On the flip-side, sometimes you want to serve some CGI scripts. CGI is crappy, inefficient, archaic and error-prone, but sometimes you want to use it anyway. For example, factorcode.org runs a gitweb.cgi instance. The old HTTP server had a CGI responder which shared a lot of code with the file responder. While there was no code duplication this was a bit ugly.

What I decided to do this time round is make the file responder more flexible. It no longer hard-codes any behavior for .fhtml files. Instead, each file-responder instance has a hashtable mapping MIME types to quotations implementing special behaviors. These special behaviors can include running .fhtml scripts or running CGI scripts. You could even add PHP support by dynamically loading the PHP runtime and calling it via FFI if you wanted to.

Here is an example of this:

: enable-fhtml ( responder -- responder )
    [ serve-template ]
    "application/x-factor-server-page"
    pick special>> set-at ;

The enable-fhtml word takes a file responder as input, and stores a quotation in its hashtable of special hooks. The stack effect is designed to return the file responder on the stack. This allows it to be used as follows:

<dispatcher>
    "/var/www/" <static>
        enable-fhtml
    "data" add-responder
    <hello-world> >>default
main-responder set

CGI is implemented in a similar fashion; there is an enable-cgi word.

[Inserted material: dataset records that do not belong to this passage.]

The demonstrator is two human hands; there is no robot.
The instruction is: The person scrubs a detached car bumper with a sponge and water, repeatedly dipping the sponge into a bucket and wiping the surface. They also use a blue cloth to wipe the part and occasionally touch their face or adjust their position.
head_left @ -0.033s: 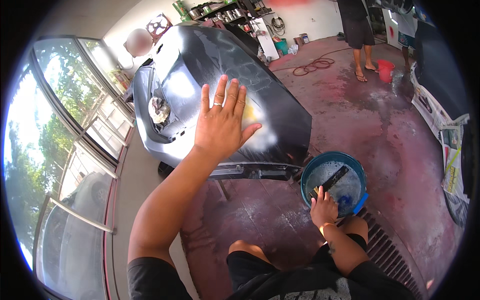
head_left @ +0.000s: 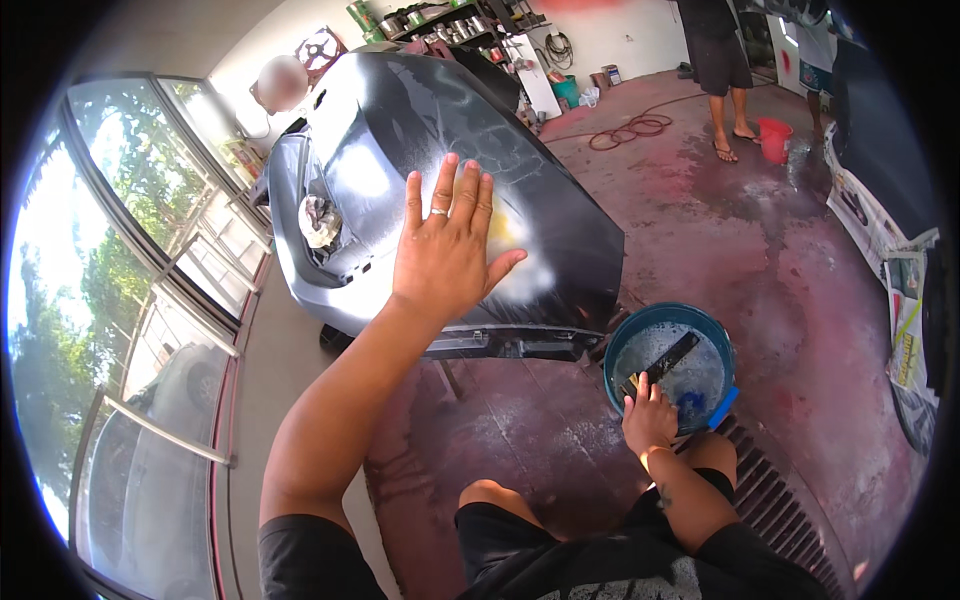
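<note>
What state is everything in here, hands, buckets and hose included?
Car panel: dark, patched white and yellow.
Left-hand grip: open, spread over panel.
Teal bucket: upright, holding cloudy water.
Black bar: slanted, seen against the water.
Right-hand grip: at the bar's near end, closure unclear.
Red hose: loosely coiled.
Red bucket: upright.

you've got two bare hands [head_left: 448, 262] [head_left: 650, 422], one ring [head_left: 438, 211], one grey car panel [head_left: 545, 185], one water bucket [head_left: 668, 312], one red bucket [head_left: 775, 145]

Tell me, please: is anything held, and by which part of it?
The right hand seems to hold the black bar by its near end, at the bucket. The left hand holds nothing; it lies flat on the grey panel.
</note>
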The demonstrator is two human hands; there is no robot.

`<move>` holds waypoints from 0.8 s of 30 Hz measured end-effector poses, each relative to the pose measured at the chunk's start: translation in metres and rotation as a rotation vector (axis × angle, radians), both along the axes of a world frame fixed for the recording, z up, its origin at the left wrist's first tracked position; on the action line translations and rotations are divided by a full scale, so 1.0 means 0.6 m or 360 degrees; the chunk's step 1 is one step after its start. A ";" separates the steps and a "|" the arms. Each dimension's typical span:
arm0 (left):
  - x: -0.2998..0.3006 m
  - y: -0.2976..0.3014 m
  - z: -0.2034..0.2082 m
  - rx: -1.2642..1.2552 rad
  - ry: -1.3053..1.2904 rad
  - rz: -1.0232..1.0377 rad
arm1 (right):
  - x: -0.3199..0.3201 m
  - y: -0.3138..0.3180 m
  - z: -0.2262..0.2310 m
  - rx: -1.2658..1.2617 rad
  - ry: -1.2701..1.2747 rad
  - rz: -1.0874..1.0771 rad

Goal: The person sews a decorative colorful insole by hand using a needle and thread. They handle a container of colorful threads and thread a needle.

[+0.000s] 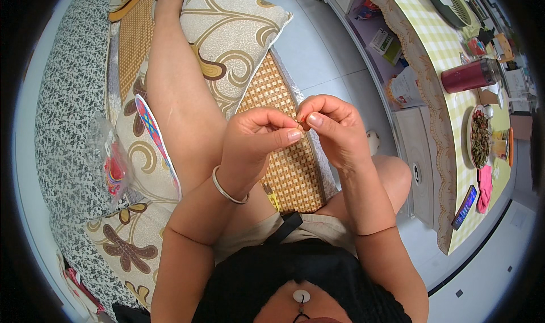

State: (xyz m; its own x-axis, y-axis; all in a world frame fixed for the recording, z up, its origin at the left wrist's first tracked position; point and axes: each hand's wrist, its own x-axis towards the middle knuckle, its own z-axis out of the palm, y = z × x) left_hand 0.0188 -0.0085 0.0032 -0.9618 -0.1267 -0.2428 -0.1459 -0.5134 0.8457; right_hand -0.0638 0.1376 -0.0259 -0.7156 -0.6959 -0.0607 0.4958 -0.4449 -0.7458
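In front of my lap, both hands meet with the fingertips almost touching. My left hand (262, 131) is closed in a pinch of thumb and forefinger; what lies between them is too small to name. Thumb and forefinger of my right hand (336, 131) pinch a small red-orange thing (305, 122), mostly hidden by the fingers. An insole with a bright pink and blue pattern (152, 131) leans on its edge against my left leg. Left of it lies a clear plastic bag (113, 167) with red and many-coloured strands inside.
Patterned cushions (238, 22) and a woven mat (289, 169) cover the seat. Something yellow (272, 198) lies by my lap. On the right, a checked-cloth table (417, 7) bears a dark red flask (468, 76), a plate of dried pieces (471, 147), a phone (464, 207) and a pink cloth (484, 189).
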 end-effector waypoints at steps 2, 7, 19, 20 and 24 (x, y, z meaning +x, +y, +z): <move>0.000 0.002 0.001 -0.0040 0.0002 0.0020 | 0.001 0.001 0.007 -0.0013 -0.0042 0.0012; 0.000 0.012 -0.007 -0.0222 0.0042 0.0103 | 0.009 -0.003 0.004 0.0020 0.0126 -0.0031; 0.001 0.003 -0.002 -0.0016 0.0045 0.0012 | 0.002 0.003 0.006 0.0175 0.0163 -0.0084; 0.001 0.002 -0.003 -0.0010 0.0048 0.0008 | 0.003 0.003 0.006 0.0170 0.0157 -0.0094; 0.001 0.001 -0.006 0.0021 0.0045 -0.0008 | 0.004 0.001 0.003 0.0157 0.0149 -0.0096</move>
State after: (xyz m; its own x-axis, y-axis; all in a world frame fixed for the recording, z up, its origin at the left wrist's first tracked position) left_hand 0.0195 -0.0078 -0.0003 -0.9688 -0.1190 -0.2175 -0.1248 -0.5240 0.8425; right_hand -0.0616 0.1381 -0.0240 -0.7615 -0.6456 -0.0578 0.3967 -0.3937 -0.8292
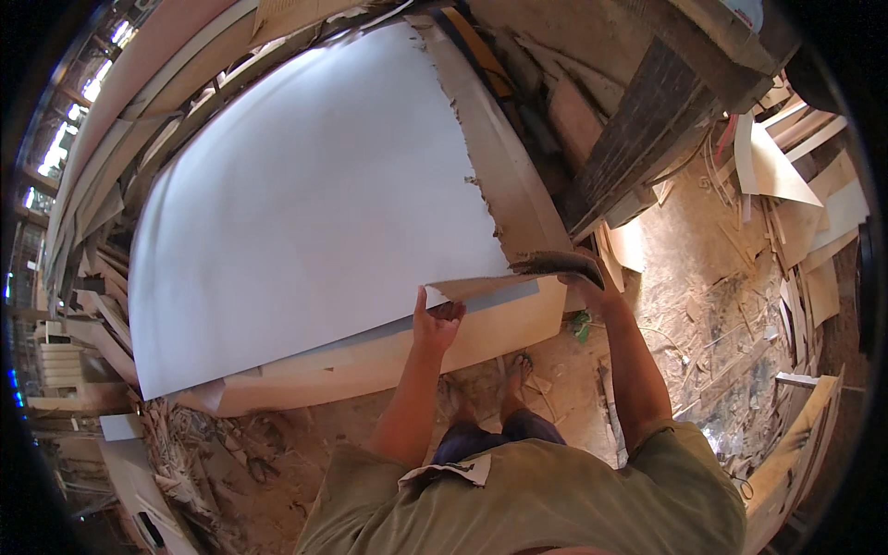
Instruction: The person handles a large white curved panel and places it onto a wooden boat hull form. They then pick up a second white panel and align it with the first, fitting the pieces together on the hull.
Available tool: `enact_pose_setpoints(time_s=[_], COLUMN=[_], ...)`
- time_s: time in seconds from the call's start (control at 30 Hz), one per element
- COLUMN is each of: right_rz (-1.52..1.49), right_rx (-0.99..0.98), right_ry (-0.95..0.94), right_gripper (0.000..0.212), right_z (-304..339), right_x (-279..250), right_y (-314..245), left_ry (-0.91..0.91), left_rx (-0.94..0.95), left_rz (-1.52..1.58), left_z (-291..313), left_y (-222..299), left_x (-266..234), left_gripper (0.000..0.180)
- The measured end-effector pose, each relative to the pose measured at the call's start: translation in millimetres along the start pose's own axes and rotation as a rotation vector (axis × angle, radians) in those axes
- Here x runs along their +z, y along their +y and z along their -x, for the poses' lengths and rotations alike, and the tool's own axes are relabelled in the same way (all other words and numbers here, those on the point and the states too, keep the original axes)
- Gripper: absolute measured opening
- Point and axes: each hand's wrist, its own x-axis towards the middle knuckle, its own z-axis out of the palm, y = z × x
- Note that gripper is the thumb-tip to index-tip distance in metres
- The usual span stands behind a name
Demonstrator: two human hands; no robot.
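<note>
A large white sheet (314, 194) covers the stack before me. Its right edge is ragged, with a brown strip of board (518, 176) showing beyond it. At the sheet's near edge, my left hand (437, 322) has its thumb up against the white face and its fingers bent by the lifted, brown-backed edge, gripping there. My right hand (589, 289), by the stack's near right corner, is closed round a dark brown, rough-edged strip (555, 264); most of its fingers are hidden behind that piece. Pale brown sheets (499, 328) show below the white one.
Curved boards (120, 120) are piled along the left. A dark wooden beam (638, 129) stands close beyond the stack's right side. Scraps litter the dirt floor (684, 268), and offcuts (777, 171) lie at the far right. A plank (786, 444) is at the near right.
</note>
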Motion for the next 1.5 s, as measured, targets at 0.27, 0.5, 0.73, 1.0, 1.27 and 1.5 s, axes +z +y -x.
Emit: enact_pose_setpoints(time_s=[0.27,0.5,0.73,1.0,1.27,1.5], right_rz=[-0.596,-0.741,-0.120,-0.139,-0.527,-0.049], right_rx=[0.060,0.643,0.313,0.436,0.621,0.192], right_ry=[-0.153,-0.362,-0.366,0.084,-0.369,-0.511], right_gripper=[0.063,0.056,0.037,0.055,0.046,0.034], right_z=[11,-53,-85,-66,-53,-66], right_x=[-21,-55,-58,-98,-122,-137], right_y=[11,-2,17,-26,-26,-42], left_ry=[-0.031,0.006,-0.011,0.044,0.086,0.017], left_rx=[0.184,0.238,0.302,0.408,0.357,0.377], left_rz=[0.046,-0.021,-0.083,-0.022,0.042,0.090], left_z=[0,21,43,63,55,69], left_y=[2,3,10,15,9,0], left_x=[19,37,53,77,57,47], left_gripper=[0.040,0.038,0.038,0.033,0.030,0.028])
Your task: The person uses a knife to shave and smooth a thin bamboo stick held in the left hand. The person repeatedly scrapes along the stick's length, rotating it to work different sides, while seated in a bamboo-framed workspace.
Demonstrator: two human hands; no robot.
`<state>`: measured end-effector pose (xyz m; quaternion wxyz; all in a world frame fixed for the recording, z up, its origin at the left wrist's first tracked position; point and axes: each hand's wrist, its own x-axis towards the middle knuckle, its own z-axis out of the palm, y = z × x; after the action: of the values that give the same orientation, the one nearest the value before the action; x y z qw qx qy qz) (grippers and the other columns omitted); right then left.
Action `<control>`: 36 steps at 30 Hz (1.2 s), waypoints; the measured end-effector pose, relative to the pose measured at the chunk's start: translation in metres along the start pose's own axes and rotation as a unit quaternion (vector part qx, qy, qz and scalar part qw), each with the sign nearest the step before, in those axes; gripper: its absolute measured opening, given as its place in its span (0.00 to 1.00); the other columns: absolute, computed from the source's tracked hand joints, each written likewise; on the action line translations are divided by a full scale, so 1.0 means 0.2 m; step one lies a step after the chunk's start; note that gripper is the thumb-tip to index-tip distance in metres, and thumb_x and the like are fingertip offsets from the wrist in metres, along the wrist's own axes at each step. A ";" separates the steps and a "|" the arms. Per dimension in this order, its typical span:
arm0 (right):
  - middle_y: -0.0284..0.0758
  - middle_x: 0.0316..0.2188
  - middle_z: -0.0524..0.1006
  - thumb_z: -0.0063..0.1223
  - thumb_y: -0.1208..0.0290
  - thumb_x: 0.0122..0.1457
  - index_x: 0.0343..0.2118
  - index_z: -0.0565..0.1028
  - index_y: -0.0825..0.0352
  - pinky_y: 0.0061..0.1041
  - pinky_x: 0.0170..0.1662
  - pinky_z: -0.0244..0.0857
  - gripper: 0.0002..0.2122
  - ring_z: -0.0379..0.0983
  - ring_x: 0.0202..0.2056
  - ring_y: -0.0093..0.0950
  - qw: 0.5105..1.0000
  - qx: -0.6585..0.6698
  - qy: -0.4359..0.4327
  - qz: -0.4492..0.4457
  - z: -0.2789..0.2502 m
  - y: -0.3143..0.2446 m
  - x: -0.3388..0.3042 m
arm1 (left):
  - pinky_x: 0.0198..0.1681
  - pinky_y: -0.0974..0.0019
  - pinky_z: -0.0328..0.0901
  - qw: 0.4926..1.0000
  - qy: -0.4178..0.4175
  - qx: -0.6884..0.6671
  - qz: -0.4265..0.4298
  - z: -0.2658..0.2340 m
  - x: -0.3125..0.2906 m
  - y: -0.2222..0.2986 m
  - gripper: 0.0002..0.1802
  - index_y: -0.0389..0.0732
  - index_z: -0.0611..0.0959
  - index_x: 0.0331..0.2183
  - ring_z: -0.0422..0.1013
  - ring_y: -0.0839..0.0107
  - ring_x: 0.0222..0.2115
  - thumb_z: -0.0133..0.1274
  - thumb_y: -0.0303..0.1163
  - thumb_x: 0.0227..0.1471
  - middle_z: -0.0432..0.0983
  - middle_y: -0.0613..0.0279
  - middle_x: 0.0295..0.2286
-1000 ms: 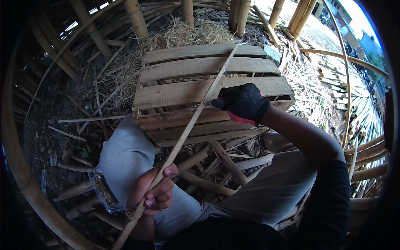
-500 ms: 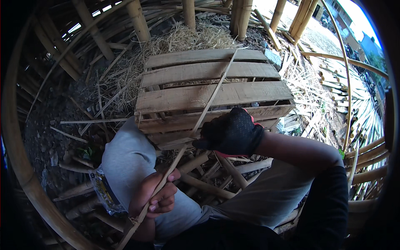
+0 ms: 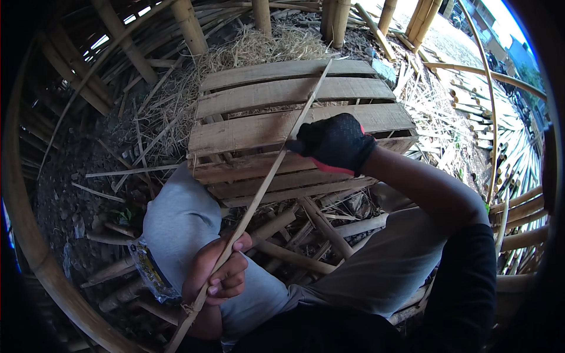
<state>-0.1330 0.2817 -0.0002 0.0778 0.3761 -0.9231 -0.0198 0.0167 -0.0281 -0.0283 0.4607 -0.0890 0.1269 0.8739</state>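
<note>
A long thin bamboo strip [image 3: 256, 204] slants from the lower left up across a slatted wooden crate [image 3: 235, 136]. Bare and closed, my left hand [image 3: 219, 272] grips its lower part over my left thigh. Frayed fibres stick out of the strip just below that fist. My right hand [image 3: 334, 143], in a black glove with red edging, is closed against the strip's upper half, at the crate's front edge. Its fingers curl away from view, and whatever they hold is hidden. The strip's far end rests over the crate's back slats.
Bamboo poles [image 3: 294, 257] lie crossed beneath my legs. A heap of straw-like shavings [image 3: 259, 50] sits behind the crate. Upright bamboo posts [image 3: 336, 23] stand at the back, and cut bamboo [image 3: 512, 159] is piled on the right. A clear plastic packet [image 3: 154, 272] lies by my left leg.
My right hand has slid up along the strip, away from me, from below the crate's front edge to over it. My left hand keeps its grip in nearly the same place.
</note>
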 end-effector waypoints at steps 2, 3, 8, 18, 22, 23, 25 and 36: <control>0.30 0.40 0.82 0.40 0.62 0.66 0.55 0.74 0.47 0.37 0.33 0.74 0.17 0.81 0.34 0.33 0.986 -0.055 -0.067 0.141 0.08 0.28 0.03 | 0.05 0.80 0.44 0.998 0.041 0.049 -0.002 0.07 0.00 0.00 0.13 0.44 0.65 0.38 0.48 0.84 0.04 0.29 0.39 0.70 0.55 0.73 0.08; 0.30 0.38 0.82 0.40 0.62 0.66 0.55 0.75 0.47 0.37 0.33 0.74 0.17 0.81 0.33 0.33 0.986 -0.022 -0.071 0.151 0.06 0.27 0.03 | 0.05 0.80 0.44 0.995 0.062 0.072 -0.001 0.10 0.01 -0.01 0.13 0.44 0.66 0.38 0.48 0.84 0.04 0.29 0.39 0.70 0.56 0.73 0.08; 0.32 0.37 0.81 0.42 0.63 0.65 0.55 0.74 0.49 0.37 0.34 0.74 0.16 0.80 0.35 0.35 0.993 0.047 -0.105 -0.025 -0.17 -0.28 -0.04 | 0.06 0.80 0.44 0.983 0.111 0.148 -0.007 0.13 0.01 -0.01 0.16 0.43 0.66 0.37 0.49 0.85 0.03 0.28 0.42 0.71 0.56 0.72 0.08; 0.32 0.30 0.80 0.46 0.56 0.64 0.43 0.80 0.52 0.34 0.34 0.73 0.13 0.81 0.33 0.33 0.993 0.050 -0.098 0.049 -0.18 -0.18 -0.03 | 0.07 0.79 0.44 0.963 0.153 0.222 -0.007 0.16 0.00 -0.02 0.18 0.43 0.67 0.36 0.47 0.85 0.04 0.33 0.47 0.70 0.55 0.74 0.08; 0.30 0.28 0.80 0.44 0.51 0.65 0.38 0.82 0.49 0.32 0.31 0.72 0.14 0.80 0.31 0.33 1.000 0.003 0.002 0.013 -0.01 -0.03 -0.06 | 0.08 0.79 0.45 0.959 0.131 0.252 0.002 0.15 0.01 -0.01 0.18 0.44 0.67 0.36 0.48 0.85 0.05 0.33 0.47 0.70 0.54 0.74 0.08; 0.31 0.30 0.81 0.43 0.54 0.66 0.44 0.80 0.47 0.33 0.31 0.72 0.13 0.80 0.31 0.33 0.995 -0.046 -0.065 0.063 0.00 0.12 -0.02 | 0.08 0.79 0.46 0.959 0.138 0.247 0.000 0.15 0.00 -0.01 0.18 0.44 0.67 0.36 0.48 0.85 0.05 0.33 0.47 0.70 0.55 0.74 0.08; 0.31 0.35 0.81 0.40 0.58 0.67 0.54 0.75 0.46 0.33 0.31 0.73 0.16 0.80 0.33 0.32 0.988 -0.131 -0.050 0.062 0.10 0.38 -0.04 | 0.08 0.79 0.46 0.961 0.141 0.237 -0.006 0.16 0.01 -0.01 0.18 0.44 0.67 0.36 0.48 0.85 0.05 0.33 0.48 0.69 0.55 0.74 0.08; 0.31 0.38 0.81 0.42 0.61 0.66 0.54 0.75 0.44 0.37 0.32 0.73 0.16 0.80 0.35 0.34 0.988 -0.115 -0.074 0.068 0.05 0.30 -0.03 | 0.08 0.79 0.47 0.952 0.146 0.268 -0.013 0.17 0.01 0.00 0.19 0.43 0.67 0.36 0.48 0.85 0.06 0.32 0.48 0.70 0.55 0.73 0.09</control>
<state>-0.1728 0.3283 -0.0056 0.0535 0.2986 -0.9413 -0.1478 0.0142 -0.0168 0.0040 0.4556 -0.0905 0.4212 0.7790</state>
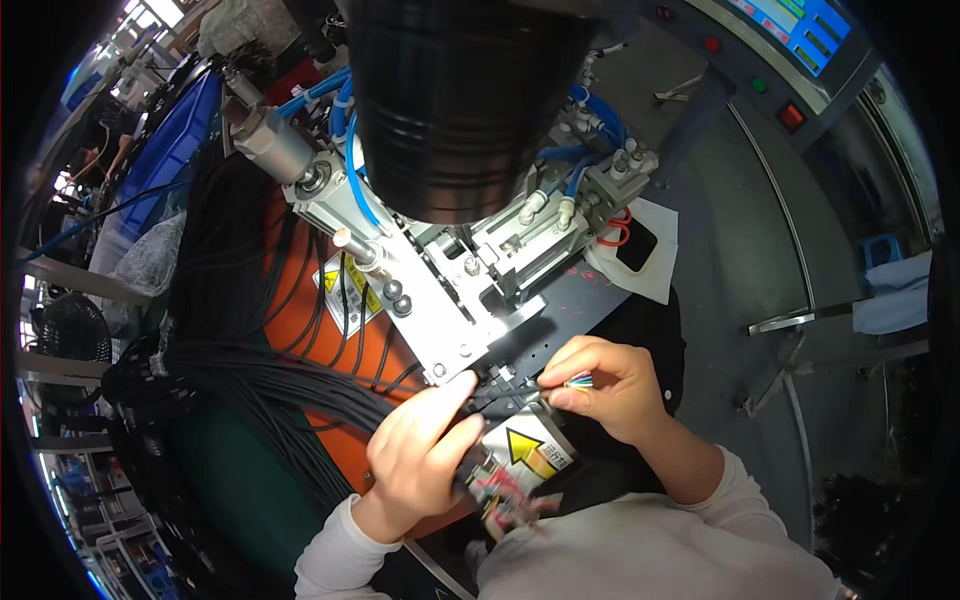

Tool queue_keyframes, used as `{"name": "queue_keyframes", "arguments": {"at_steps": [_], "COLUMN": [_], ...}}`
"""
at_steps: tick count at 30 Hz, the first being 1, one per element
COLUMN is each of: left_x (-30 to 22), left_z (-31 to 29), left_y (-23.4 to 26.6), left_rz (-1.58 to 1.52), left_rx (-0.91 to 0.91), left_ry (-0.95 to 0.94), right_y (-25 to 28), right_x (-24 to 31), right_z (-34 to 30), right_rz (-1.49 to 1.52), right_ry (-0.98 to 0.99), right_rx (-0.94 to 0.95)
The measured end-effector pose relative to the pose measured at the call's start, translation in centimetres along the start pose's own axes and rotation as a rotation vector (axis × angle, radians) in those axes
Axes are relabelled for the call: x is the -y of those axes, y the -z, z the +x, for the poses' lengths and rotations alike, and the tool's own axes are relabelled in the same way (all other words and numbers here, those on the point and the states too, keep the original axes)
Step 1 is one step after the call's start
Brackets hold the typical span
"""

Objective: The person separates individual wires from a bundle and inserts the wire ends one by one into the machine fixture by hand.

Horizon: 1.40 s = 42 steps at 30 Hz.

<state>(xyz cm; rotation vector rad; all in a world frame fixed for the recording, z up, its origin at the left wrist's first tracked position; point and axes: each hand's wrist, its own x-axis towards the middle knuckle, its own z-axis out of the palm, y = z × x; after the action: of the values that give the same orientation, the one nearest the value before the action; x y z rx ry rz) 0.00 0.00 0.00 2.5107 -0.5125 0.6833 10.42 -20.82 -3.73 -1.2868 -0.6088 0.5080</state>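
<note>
My right hand is closed in a pinch around the end of a black cable, where thin coloured wires fan out between thumb and fingers. My left hand is closed around a bunch of black cables. Below that hand hang several stripped ends with reddish and multicoloured wires, smeared by motion. Between both hands, a small metal fixture sits at the front of a pneumatic machine. Under it is a plate with a yellow arrow label. My left fingertips reach close to the machine's front edge.
A large black cylinder stands above the machine, flanked by blue air hoses. An orange surface carries more black cables at left. Red-handled scissors and a dark phone-like slab lie right. A control panel stands upper right.
</note>
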Motion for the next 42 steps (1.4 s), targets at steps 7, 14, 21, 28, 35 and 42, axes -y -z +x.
{"name": "queue_keyframes", "arguments": {"at_steps": [7,14,21,28,35,42], "left_x": [-0.9,-0.9,-0.7,-0.9,-1.4,-1.1], "left_z": [0.8,0.5,0.0,-0.3,0.2,-0.2], "left_y": [-0.6,-0.7,-1.2,-1.5,-1.5,-2.4], "left_rz": [-0.002,0.003,-0.008,0.031,0.273,0.238], "left_rx": [-0.012,-0.087,-0.161,-0.112,-0.007,-0.078], "left_ry": [0.033,0.085,0.077,0.103,0.072,0.061], "right_y": [-2.8,-4.6,-3.8,-4.6,-3.3,-0.7], "right_x": [0.9,0.6,1.1,1.3,1.4,0.8], "right_z": [0.8,1.6,2.0,1.8,2.1,1.7], "right_rz": [-0.206,-0.031,-0.286,-0.037,-0.775,0.021], "right_ry": [0.147,0.286,0.374,0.052,0.464,-0.301], "right_rx": [-0.03,-0.208,-0.072,-0.187,-0.183,0.05]}}
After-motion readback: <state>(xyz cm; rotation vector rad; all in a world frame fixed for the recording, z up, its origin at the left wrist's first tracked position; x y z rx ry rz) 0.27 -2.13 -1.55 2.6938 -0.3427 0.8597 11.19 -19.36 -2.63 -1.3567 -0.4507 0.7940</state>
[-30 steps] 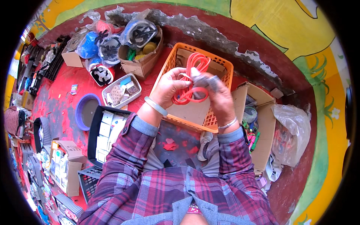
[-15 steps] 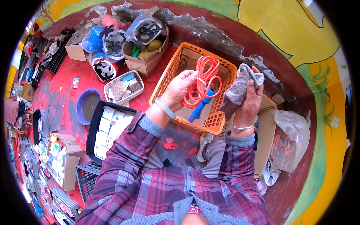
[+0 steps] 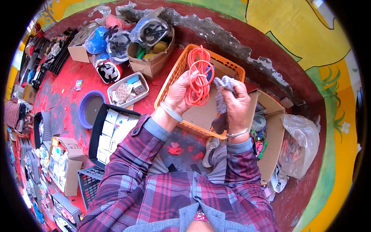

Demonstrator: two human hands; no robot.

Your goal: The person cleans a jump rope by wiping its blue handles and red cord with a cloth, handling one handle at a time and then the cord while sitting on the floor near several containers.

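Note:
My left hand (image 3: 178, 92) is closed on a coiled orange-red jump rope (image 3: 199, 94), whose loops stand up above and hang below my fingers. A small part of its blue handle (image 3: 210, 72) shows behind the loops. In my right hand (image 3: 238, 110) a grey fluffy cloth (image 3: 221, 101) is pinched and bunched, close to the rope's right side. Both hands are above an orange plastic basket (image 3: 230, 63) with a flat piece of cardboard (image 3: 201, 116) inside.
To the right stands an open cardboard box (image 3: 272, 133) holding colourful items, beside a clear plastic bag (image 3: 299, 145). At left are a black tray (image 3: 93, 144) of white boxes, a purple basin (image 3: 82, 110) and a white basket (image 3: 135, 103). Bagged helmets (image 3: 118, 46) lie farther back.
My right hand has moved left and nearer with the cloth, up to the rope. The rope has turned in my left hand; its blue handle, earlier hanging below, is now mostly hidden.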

Here is a more elaborate example:

<dispatcher>
    "/var/www/widgets.com/images" <static> "images" add-responder
    "/var/www/widgets.com/cgi" <static>
        enable-cgi
    "cgi-bin" add-responder
    "/var/www/widgets.com/content" <static>
        enable-fhtml
main-responder set

This might be suitable for a simple site where the content was mostly static, and there were only a handful of dynamic templates which did not do anything too elaborate (for if they did, you'd code them as responders instead, so that they'd always be loaded, and because responders are more flexible in what kinds of responses they can give).

Paths hanging off http://widgets.com/images are served from /var/www/widgets.com/images and no templates or CGI scripts are permitted there. Paths hanging off http://widgets.com/cgi-bin are served from /var/www/widgets.com/cgi/, and CGI script execution is supported. All other paths are served from /var/www/widgets.com/content and templates are allowed.

What's next?

• In the second installment, I will talk about virtual hosting, session management, and cookies, and give some more complex examples of responders. Virtual hosting is a work in progress; the design is a lot more flexible than it was before. Cookies and session management and pretty much done, but this post is already getting rather long so I will describe this next time.
• In the third installment, I will talk about web actions and form validation.
• In the fourth installment, I will discuss database access and CRUD actions.